I'm trying to scrape the WHOLE 'In more languages' table on Wikidata pages, e.g.
However, all this means is that we need to look for a different URL that's sourcing the full table. Using Chrome's developer tools we learn that the table's coming from https://www.wikidata.org/wiki/Special:EntityData/Q3044.json and that's the page we actually want to scrape. If we download that using jsonLite
we don't get the table exactly, but we can reassemble it using some dplyr
tools.
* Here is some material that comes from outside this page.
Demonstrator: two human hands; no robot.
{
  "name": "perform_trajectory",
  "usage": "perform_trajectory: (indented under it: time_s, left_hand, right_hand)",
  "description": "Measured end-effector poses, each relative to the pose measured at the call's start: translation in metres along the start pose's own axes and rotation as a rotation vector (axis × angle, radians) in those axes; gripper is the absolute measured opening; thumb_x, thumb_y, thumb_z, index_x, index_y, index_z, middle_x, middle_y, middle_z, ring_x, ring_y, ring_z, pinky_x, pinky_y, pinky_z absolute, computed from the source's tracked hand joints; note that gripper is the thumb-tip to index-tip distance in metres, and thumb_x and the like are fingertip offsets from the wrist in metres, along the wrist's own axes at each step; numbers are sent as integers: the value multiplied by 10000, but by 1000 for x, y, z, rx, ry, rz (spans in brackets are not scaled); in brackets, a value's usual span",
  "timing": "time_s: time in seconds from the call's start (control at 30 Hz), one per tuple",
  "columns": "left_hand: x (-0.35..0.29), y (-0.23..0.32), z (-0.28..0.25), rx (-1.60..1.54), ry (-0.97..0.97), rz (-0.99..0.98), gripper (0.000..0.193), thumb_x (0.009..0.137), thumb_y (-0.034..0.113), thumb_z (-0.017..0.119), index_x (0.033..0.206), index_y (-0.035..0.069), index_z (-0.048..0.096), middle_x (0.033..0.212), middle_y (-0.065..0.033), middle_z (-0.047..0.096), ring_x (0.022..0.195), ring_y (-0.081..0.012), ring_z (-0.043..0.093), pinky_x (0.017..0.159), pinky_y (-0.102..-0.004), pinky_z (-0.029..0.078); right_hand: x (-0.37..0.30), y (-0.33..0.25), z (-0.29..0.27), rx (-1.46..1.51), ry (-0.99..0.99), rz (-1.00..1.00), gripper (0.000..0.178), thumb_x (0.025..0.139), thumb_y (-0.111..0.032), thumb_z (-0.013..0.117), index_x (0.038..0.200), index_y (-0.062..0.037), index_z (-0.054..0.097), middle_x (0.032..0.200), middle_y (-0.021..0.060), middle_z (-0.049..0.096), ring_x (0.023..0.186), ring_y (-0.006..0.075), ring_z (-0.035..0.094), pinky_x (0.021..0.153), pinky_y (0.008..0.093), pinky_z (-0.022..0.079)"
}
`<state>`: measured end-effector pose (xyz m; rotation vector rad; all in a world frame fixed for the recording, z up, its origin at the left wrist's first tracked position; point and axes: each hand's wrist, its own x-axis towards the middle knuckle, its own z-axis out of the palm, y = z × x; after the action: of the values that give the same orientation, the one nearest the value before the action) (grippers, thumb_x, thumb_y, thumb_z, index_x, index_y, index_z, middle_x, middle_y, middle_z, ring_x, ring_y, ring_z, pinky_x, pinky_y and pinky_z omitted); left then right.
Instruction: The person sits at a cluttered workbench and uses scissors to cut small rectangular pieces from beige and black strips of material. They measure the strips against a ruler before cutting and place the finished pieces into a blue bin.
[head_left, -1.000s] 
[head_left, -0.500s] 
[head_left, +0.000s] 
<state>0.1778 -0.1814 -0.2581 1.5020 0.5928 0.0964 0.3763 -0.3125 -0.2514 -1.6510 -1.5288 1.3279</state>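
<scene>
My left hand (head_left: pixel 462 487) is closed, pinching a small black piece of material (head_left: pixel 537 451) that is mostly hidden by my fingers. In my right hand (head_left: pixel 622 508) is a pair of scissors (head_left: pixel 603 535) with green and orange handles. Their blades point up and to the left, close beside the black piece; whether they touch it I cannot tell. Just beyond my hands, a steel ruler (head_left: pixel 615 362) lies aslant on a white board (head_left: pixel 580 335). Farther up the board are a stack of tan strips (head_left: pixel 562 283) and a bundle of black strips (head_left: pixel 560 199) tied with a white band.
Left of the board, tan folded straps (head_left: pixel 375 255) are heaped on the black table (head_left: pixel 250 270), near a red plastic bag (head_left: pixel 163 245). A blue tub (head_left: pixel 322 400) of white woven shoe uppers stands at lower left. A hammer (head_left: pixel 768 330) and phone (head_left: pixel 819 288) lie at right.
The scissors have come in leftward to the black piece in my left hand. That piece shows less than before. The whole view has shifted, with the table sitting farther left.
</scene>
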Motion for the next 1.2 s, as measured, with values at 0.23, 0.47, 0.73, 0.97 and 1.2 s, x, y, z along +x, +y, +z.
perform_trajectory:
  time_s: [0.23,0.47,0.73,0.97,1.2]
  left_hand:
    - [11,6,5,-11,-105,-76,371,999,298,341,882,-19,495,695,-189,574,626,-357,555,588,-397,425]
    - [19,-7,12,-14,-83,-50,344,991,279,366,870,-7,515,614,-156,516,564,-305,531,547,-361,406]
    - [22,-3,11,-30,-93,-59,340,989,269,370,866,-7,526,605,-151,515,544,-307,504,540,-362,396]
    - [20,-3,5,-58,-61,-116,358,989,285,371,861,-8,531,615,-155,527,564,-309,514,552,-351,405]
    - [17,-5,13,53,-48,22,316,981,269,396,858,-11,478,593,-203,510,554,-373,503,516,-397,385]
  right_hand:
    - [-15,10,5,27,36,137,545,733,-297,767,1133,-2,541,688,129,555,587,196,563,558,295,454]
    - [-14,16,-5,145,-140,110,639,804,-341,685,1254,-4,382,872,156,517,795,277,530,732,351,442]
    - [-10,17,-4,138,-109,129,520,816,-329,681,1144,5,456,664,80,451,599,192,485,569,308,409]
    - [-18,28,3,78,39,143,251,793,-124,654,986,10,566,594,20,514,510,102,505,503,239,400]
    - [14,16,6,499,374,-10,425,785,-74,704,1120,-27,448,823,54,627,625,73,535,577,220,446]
Here's a snippet of code that does that:
wiki_data <- jsonlite::read_json("https://www.wikidata.org/wiki/Special:EntityData/Q3044.json")
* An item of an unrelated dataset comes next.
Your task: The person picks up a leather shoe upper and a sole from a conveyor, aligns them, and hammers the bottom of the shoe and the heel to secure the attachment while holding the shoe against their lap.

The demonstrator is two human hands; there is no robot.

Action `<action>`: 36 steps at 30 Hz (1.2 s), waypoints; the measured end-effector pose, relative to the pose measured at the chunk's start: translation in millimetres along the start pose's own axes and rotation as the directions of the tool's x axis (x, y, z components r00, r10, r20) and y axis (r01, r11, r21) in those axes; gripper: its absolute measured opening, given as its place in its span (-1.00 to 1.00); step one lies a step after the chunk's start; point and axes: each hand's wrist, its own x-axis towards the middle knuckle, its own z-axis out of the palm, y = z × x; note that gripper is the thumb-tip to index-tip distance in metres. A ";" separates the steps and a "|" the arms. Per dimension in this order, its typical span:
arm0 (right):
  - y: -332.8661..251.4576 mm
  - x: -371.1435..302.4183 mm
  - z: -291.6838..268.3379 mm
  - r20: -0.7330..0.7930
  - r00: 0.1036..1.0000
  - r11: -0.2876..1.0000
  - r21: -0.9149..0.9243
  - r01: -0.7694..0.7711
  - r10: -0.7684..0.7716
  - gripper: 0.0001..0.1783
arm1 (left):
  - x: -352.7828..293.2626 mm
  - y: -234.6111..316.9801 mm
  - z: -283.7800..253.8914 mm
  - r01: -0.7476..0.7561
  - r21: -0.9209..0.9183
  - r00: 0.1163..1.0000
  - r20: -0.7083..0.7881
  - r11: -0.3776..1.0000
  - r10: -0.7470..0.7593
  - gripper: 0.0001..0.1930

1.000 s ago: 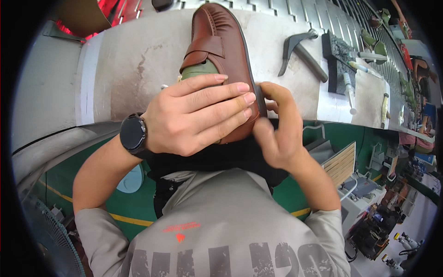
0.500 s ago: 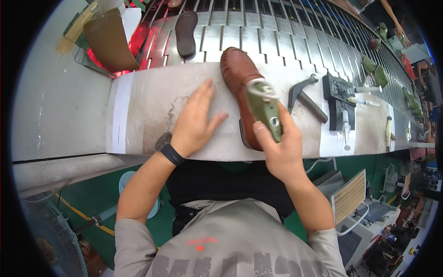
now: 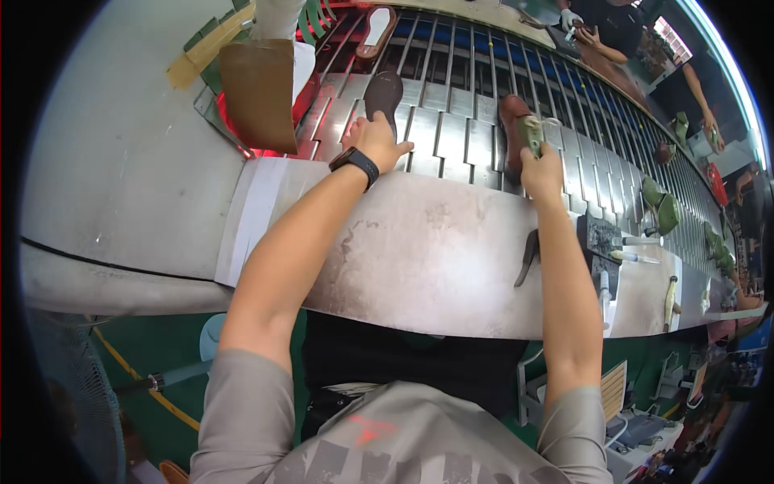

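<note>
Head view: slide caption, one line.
Right hand grips green last inside brown leather-look shoe; left hand at dark oblong sole, over slatted metal conveyor.

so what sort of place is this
Probably a shoe factory's assembly line: a slatted metal conveyor stretches beyond the worktable, the right hand holds a brown shoe by its green last, and a dark sole is at the left hand.

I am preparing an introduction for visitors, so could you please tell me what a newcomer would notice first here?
Probably the brown shoe on its green last, in the right hand at the slatted metal conveyor. Farther left, the left hand is at the near end of a dark sole. At upper left, a red glow edges a brown flap.
</note>
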 end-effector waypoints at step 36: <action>-23.4 -86.9 -48.5 0.133 0.929 0.935 -0.029 0.352 -0.346 -0.71 | 266.4 -59.5 26.5 0.173 -0.006 0.932 -0.322 0.985 -0.166 0.09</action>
table_data <- wiki_data$entities$Q3044
library(dplyr)
label_col <- bind_rows(table_data$labels) %>% rename(label=value)
desc_col <- bind_rows(table_data$descriptions) %>% rename(description=value)
alias_col <- bind_rows(table_data$aliases) %>%
rename(alias=value) %>%
group_by(language) %>%
summarise(alias=paste(alias, collapse = ", "))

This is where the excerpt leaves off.